Eugene Burger is one of the world’s finest professional close-up magicians. He combines powerful, clear magical effects with a multi-faceted persona. As the publisher of his first book described him, Eugene has the appearance of “a slightly malevolent Santa Claus” (a description I once invoked when sending a non-magician friend to pick him up at the airport), a hypnotically appealing baritone voice, an endearing Chicago accent, and an engagingly playful approach to his interactions with the audience—all this, along with a serious (“serious, but not solemn,” as Derren Brown has often quoted Eugene) commitment to the power of magic, and as well to the use of performance art as a revelation of self. This delivers a textured performance and a layered experience for his audiences, and I’ve chosen this sample because indeed, here is one of the world’s greatest magicians, performing (years ago) behind the bar for patrons at an upscale Chicago lounge. Here you can see how Eugene is very much a “people person,” who uses magic as a form of adult play. This is real close-up magic.

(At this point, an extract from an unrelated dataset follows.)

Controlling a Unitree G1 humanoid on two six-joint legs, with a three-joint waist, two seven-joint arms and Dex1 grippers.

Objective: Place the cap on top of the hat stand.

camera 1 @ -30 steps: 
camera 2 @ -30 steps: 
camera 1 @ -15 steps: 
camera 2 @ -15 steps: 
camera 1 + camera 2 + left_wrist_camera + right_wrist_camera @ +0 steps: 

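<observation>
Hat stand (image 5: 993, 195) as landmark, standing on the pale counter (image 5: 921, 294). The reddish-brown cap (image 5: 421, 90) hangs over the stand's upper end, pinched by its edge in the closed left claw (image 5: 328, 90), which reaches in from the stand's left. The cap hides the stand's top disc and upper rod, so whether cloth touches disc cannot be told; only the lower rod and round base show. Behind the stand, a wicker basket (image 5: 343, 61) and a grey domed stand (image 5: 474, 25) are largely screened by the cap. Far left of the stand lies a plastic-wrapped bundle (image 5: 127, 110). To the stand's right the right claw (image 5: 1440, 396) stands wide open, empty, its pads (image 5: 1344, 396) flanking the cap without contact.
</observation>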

Eugene was once an instructor at the Yale Divinity School, before he changed careers (like me, if memory serves, at the age of 29). He is unafraid to address serious subjects in his work, which give his performances breadth and texture. Yet despite the misperception of many magicians, he uses stories—narrative stories, such as this one—extremely rarely in his work, a wise choice that students would do well to keep in mind. Not every magic trick requires a story—and indeed, more are damaged by excessive, self-indulgent narratives than are enhanced, and what magicians call “presentation” is, in the end, intended to enhance and to clarify magic, not muddy or weigh it down. That said, this is a perfect example of the use of story and metaphor in magic, accompanying a classical effect in a manner that authentically reflects the artist performing it. And what makes this story particularly effective, I would suggest, is not the writing (effective as it may be), but the editing. Art is about making choices, and more often than not, the most important choices are of what the artist decides to leave out. Given Eugene’s background, he could easily conduct a class of many hours talking about Hindu mythology. Instead, he manages to construct just eight magnificent sentences. And so, less is more – and truly, Eugene leaves us, “pleased with his eternal play.”